Die zweite neue Aufgabe besteht darin, ihnen die Kompetenz und die Möglichkeit für Veränderung zu verschaffen.

Ihre dritte neue Aufgabe besteht in der Herausforderung, auch für sich selbst zu sorgen, selbst durchzuhalten, das eigene Rückgrat zu bewahren und dabei nicht der Versuchung zu unterliegen, einen solchen Prozess der kulturellen Veränderung über das Machbare hinaus zu beschleunigen. Es wird immer etwas geben, das kurzfristig mehr drängt als langfristige Veränderungen.
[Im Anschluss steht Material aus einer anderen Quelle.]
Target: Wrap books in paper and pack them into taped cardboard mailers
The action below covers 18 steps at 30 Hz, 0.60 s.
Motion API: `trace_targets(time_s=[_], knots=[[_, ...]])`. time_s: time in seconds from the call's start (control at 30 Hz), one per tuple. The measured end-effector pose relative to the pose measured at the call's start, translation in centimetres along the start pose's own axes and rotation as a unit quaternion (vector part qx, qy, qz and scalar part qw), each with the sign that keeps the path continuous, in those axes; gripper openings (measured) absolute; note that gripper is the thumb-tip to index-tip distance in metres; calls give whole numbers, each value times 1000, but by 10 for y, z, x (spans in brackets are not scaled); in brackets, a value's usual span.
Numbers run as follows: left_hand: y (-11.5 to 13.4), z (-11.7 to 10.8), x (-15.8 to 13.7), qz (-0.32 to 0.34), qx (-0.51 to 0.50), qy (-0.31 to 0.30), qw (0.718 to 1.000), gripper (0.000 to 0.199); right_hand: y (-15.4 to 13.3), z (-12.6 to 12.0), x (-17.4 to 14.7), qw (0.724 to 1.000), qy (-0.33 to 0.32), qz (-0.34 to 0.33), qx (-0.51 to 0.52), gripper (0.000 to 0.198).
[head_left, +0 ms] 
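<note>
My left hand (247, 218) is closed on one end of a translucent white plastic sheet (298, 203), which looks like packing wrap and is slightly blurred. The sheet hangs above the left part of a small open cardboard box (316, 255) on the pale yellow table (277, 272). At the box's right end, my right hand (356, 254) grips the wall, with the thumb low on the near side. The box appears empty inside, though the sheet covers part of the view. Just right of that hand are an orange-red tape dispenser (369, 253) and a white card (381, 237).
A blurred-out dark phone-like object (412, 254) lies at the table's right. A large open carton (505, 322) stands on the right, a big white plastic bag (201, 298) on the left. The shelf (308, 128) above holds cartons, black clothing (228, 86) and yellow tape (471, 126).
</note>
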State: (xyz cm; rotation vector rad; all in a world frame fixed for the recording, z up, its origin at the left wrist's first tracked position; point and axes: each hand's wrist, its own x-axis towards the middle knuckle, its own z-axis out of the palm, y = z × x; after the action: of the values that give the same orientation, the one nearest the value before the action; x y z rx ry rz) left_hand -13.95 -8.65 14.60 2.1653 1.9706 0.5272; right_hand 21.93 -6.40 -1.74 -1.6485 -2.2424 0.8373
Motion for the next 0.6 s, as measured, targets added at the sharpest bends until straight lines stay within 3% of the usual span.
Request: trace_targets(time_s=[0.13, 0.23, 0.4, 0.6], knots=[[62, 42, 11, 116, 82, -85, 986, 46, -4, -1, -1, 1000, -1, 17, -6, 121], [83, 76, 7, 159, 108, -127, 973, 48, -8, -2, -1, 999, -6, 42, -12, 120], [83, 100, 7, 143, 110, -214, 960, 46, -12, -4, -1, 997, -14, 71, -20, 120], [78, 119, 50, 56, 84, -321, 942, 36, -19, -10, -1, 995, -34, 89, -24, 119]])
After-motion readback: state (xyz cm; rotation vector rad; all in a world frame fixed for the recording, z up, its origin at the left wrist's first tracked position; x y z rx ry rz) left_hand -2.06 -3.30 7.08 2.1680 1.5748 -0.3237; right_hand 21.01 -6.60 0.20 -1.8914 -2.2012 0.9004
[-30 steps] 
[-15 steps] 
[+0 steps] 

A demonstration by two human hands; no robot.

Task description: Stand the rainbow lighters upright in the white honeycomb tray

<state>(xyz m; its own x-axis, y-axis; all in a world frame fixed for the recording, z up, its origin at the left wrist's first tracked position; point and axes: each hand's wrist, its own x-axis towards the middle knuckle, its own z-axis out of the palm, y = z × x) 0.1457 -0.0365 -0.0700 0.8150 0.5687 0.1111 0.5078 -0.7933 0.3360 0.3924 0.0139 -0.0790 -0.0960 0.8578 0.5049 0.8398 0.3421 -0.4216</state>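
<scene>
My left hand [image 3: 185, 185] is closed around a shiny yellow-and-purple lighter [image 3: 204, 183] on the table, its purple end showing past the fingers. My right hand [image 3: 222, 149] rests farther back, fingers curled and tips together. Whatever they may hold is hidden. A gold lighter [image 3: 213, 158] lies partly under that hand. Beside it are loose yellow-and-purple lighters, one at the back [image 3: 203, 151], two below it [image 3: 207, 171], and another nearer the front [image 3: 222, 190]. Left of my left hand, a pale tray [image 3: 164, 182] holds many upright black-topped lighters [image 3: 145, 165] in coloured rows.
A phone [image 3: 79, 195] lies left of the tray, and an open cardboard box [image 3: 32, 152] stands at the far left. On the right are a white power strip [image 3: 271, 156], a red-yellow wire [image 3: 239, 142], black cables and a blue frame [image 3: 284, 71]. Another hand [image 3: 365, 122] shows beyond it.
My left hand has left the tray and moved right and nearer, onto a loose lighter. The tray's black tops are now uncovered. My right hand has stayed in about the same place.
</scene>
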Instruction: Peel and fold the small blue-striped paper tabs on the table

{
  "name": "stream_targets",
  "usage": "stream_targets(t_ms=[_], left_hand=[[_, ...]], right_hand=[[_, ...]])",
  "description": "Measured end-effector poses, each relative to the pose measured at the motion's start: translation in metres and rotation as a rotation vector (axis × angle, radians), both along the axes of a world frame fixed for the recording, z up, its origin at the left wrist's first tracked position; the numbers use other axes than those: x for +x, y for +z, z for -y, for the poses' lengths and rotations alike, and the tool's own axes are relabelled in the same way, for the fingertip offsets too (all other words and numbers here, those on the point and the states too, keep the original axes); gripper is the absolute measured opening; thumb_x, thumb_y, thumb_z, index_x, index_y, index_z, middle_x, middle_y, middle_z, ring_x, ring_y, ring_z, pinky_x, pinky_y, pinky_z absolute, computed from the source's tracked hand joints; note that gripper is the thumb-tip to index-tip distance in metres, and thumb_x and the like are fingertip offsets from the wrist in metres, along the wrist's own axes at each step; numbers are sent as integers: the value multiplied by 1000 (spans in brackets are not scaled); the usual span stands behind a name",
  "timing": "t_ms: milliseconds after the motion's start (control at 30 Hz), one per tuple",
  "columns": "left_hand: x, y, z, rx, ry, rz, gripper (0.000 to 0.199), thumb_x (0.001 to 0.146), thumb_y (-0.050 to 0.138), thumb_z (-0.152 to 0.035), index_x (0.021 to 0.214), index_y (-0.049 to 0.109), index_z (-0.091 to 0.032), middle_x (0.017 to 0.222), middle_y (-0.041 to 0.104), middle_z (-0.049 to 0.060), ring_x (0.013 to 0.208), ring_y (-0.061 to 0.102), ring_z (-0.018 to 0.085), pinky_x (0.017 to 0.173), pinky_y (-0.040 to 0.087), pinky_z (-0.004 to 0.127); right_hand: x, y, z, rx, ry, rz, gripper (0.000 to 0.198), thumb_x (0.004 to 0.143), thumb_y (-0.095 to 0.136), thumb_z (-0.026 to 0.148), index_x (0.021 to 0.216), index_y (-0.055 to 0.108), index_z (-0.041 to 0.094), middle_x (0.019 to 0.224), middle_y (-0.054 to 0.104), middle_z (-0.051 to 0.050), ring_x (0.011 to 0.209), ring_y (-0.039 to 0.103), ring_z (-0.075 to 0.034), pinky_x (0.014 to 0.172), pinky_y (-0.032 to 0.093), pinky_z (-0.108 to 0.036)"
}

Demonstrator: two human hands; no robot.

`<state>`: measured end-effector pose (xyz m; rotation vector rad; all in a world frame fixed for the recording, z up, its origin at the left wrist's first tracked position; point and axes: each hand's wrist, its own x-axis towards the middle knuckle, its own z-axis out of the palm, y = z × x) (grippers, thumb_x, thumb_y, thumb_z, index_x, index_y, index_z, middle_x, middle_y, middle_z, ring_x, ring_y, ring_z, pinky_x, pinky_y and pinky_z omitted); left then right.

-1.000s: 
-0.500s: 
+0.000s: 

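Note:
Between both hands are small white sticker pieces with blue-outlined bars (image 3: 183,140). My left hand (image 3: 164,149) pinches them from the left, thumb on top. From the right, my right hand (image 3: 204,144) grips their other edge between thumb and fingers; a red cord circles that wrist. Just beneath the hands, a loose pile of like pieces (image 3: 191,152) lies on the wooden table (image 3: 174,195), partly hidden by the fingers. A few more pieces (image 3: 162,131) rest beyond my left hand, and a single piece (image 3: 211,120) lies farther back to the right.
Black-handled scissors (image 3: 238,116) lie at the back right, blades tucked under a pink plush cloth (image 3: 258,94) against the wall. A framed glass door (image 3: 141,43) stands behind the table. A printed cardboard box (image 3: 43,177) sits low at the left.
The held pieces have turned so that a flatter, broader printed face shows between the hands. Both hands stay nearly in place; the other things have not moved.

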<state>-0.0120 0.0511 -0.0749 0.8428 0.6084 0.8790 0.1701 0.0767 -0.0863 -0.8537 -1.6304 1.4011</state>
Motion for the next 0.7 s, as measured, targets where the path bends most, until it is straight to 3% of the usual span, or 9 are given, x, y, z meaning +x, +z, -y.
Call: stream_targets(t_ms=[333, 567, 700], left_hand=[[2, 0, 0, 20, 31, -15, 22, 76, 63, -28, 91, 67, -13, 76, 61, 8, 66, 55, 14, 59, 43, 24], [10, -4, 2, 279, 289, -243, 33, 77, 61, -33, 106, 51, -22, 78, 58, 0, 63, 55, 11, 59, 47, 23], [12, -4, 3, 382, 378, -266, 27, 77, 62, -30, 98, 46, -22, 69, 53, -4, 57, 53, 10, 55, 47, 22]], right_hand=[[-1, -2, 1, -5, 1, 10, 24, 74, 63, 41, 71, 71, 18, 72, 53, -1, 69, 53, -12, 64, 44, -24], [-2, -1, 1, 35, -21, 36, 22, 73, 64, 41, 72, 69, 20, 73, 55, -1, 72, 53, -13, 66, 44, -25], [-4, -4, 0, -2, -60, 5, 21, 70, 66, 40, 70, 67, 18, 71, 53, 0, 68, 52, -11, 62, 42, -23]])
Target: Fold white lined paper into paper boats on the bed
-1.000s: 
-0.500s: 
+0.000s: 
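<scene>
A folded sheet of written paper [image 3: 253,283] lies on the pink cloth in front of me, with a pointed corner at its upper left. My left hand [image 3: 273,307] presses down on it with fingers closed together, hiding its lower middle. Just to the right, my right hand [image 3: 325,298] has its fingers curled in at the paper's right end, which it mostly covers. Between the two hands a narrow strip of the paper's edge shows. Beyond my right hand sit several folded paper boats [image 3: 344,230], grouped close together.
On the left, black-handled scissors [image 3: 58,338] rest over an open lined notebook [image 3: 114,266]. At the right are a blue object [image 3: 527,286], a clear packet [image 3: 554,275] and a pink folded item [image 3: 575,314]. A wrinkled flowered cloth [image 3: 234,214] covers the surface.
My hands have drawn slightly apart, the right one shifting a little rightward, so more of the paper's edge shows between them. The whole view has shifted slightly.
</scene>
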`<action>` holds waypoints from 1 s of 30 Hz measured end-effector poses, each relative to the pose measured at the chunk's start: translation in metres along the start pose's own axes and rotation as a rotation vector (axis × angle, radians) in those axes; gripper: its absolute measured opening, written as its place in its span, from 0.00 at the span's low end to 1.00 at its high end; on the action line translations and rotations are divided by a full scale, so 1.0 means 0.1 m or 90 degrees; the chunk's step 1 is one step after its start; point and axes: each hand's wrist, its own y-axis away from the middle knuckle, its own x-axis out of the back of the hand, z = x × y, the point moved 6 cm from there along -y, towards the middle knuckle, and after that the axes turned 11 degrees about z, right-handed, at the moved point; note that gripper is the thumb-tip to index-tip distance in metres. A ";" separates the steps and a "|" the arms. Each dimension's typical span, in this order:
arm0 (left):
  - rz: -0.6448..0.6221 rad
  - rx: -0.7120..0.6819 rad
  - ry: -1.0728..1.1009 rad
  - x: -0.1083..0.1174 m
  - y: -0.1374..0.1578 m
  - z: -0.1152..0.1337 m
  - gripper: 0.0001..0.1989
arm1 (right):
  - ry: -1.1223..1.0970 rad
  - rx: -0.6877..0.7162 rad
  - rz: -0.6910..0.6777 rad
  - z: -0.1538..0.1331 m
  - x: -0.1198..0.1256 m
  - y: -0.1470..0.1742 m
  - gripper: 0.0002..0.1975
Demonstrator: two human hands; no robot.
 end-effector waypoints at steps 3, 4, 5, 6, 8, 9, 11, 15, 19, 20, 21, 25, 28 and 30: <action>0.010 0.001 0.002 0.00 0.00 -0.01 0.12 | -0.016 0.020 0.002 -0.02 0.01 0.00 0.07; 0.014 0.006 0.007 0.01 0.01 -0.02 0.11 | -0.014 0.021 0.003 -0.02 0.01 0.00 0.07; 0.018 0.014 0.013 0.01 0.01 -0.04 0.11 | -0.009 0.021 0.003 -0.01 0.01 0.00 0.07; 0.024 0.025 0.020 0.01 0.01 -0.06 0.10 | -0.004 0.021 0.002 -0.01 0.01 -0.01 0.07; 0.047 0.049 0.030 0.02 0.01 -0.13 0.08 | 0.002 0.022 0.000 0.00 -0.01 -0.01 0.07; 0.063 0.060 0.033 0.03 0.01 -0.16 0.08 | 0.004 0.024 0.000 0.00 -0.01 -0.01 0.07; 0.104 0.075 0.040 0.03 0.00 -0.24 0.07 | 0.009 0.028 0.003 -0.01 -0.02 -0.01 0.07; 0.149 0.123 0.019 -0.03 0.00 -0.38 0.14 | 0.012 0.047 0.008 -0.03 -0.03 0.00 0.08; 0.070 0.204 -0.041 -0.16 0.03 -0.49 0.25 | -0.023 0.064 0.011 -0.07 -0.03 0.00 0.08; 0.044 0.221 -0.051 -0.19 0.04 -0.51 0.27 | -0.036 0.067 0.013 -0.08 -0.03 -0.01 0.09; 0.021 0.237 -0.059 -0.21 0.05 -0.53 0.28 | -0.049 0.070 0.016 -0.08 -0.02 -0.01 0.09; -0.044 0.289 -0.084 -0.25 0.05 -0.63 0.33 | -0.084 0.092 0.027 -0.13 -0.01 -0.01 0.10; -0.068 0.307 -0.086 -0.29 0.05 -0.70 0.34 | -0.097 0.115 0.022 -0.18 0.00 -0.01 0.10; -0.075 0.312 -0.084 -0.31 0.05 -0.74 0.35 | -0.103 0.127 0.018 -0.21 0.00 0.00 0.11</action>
Das nächste Quartalsergebnis lauert hinter der Tür. Das kurzfristig Notwendige wird zu einem latenten Feind des langfristig Sinnvollen. Doch Kulturveränderung benötigt Zeit, Motivation entwickelt sich nicht auf einen Schlag, Strukturveränderungen lassen sich nicht übers Knie brechen und eine Organisation kann niemals schneller lernen als ihre Mitarbeitenden. Eines ist gewiss: Kulturveränderung ist selten ein plötzliches Ereignis, sondern meist ein mühsamer, evolutionärer Prozess. Ich glaube, dass sich hier die Führungsspreu vom -weizen trennt.

Ich werde mich mit den grundlegenden Aspekten von Führung im Verlaufe dieses Buches ausführlicher auseinandersetzen. An dieser Stelle ist mir wichtig zu betonen: Lean Management ist mitnichten nur ein praktischer Methodenkoffer, sondern eine neue Führungsphilosophie. Die Führung eines Unternehmens verändert sich, weil sich das Unternehmen und seine Kultur verändern – et vice versa.

Die Führung verändert die Kultur und die Kultur verändert die Führung. Die Führung wird zu einer wichtigen Helferin und Entwicklerin ihrer Organisation.